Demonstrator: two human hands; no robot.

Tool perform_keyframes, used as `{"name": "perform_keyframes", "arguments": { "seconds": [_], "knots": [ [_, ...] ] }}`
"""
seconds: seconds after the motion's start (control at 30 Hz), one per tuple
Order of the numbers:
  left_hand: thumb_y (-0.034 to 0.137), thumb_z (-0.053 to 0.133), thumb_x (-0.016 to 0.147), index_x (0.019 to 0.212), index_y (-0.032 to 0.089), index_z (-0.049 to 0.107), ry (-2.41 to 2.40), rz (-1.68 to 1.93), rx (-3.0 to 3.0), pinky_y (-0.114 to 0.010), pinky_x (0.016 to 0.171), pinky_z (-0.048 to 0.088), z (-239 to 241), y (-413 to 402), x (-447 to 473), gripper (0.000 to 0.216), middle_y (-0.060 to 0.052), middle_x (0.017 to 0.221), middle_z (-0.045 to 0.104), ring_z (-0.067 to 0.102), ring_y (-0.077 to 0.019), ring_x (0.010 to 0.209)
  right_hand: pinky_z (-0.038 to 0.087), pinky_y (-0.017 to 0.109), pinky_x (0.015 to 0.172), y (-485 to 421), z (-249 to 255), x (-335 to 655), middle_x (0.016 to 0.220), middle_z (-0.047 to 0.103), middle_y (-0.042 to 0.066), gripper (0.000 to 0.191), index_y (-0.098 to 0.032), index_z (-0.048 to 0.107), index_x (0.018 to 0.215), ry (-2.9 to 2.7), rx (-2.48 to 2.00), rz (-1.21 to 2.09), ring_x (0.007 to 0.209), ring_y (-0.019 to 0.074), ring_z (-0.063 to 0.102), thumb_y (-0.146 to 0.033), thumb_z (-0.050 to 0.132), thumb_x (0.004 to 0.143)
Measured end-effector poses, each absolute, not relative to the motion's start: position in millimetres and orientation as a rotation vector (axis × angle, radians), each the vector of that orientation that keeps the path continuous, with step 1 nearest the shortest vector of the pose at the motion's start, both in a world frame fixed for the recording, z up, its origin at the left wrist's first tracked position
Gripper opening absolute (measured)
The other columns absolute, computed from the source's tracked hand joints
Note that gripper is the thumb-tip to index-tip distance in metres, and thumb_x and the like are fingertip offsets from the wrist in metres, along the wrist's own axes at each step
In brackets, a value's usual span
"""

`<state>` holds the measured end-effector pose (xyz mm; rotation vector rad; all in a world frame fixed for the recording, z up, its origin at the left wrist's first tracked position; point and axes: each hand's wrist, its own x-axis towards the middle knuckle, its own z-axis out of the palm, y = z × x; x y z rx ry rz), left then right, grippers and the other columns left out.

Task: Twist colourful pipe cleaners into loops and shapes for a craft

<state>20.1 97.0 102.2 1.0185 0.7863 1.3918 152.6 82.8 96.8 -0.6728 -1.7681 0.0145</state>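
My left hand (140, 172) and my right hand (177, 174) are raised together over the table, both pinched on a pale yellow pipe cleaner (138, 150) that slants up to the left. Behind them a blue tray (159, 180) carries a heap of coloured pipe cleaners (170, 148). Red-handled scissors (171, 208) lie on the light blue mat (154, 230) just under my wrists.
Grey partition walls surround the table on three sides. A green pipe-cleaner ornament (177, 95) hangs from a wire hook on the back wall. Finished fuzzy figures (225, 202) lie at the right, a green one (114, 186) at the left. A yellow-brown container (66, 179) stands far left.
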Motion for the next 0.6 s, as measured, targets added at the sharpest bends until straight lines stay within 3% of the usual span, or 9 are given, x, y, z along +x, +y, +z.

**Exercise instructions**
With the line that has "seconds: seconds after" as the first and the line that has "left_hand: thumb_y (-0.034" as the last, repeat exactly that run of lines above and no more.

**Response box**
seconds: seconds after the motion's start (control at 30 Hz), one per tuple
Order of the numbers:
  left_hand: thumb_y (-0.034 to 0.137), thumb_z (-0.053 to 0.133), thumb_x (-0.016 to 0.147), index_x (0.019 to 0.212), index_y (-0.032 to 0.089), index_z (-0.049 to 0.107), ry (-2.41 to 2.40), rz (-1.68 to 1.93), rx (-3.0 to 3.0), pinky_y (-0.114 to 0.010), pinky_x (0.016 to 0.171), pinky_z (-0.048 to 0.088), z (-239 to 241), y (-413 to 402), x (-447 to 473), gripper (0.000 to 0.216), middle_y (-0.060 to 0.052), middle_x (0.017 to 0.221), middle_z (-0.045 to 0.104), ring_z (-0.067 to 0.102), ring_y (-0.077 to 0.019), ring_x (0.010 to 0.209)

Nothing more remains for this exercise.